Alors, vraiment, vous pensez que Meta laisse ce trésor inexploré ? Une base de données aussi ancrée dans l’intime, un miroir aussi précis de nos vulnérabilités...
En 2023, des enregistrements de réunions internes ont révélé que Meta envisageait l'acquisition de Simon & Schuster, l'une des plus grandes maisons d'édition américaines, pour enrichir ses modèles d'IA avec des œuvres littéraires de qualité. Et imaginez si Facebook rachetait une entreprise comme Automattic, propriétaire de WordPress, qui a elle-même déjà acquis Day One, une application de journal intime numérique.
Vous l’aurez compris : Meta ne se limite pas à créer des outils, il façonne des illusions. C’est le prochain Copperfield du numérique. En exploitant des récits humains intimes, il entend probablement concevoir des interactions si parfaites qu’elles deviennent hypnotiques. Son véritable tournant ? Comprendre qu’un esprit se captive en lui renvoyant un miroir, poli par des algorithmes et éclairé par ses propres failles.

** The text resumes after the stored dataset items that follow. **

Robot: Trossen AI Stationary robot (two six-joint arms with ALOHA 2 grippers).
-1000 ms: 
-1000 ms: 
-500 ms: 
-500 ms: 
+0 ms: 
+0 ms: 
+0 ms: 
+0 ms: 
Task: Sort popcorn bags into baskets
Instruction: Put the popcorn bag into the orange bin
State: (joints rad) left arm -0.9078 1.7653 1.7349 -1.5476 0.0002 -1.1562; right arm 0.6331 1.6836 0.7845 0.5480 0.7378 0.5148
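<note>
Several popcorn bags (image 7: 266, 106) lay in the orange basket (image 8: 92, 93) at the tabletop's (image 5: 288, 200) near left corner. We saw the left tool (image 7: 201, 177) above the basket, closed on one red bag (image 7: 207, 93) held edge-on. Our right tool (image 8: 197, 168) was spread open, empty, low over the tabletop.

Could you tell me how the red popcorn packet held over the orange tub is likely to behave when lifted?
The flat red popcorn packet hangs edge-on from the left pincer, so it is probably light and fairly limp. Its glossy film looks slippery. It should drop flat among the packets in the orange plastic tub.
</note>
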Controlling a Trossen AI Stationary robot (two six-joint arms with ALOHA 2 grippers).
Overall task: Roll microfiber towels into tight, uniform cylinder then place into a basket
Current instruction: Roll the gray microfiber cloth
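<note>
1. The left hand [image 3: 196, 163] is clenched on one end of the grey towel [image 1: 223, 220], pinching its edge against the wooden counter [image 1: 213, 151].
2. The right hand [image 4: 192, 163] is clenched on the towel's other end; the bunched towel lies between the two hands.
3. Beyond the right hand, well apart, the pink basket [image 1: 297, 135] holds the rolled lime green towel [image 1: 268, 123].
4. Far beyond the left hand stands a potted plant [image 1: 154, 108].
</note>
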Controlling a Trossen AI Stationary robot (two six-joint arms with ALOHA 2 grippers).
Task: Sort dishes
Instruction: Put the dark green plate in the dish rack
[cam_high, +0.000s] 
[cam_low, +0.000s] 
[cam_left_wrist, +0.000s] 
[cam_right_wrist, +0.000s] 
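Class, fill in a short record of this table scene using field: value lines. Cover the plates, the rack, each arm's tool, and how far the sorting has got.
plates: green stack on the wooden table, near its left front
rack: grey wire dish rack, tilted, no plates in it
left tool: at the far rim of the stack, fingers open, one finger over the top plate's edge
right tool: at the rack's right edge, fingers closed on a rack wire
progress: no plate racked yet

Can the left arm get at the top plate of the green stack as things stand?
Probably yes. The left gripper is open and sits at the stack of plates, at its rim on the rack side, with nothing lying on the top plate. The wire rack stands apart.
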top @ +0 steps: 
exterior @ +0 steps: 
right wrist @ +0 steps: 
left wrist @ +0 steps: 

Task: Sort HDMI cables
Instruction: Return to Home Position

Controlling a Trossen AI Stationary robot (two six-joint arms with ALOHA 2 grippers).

Mais, lorsque chaque interaction est optimisée pour maximiser notre attachement, pouvons-nous encore distinguer entre ce que nous voulons réellement et ce que les algorithmes veulent que nous désirions ?
Alors, demain, posez-vous la question : serez-vous encore l’auteur de votre histoire ou un personnage secondaire dans celle de l’IA ? À moins que, par un ultime pied de nez, il ne reste plus que des bots parlant à des bots. Ce serait bien mérité.
MD
Merci pour ces perspectives absolument terrifiantes mais dont chacun devrait prendre conscience ; mais je crois bien que le mal est fait, avec tout ce que nous avons semé.
Très belle analyse, très éclairante sur les nouveaux avatars du capitalisme de surveillance. Pas besoin de lire dans nos cerveaux. Nous fournissons nous-mêmes les fers de notre esclavage. La nouvelle servitude volontaire.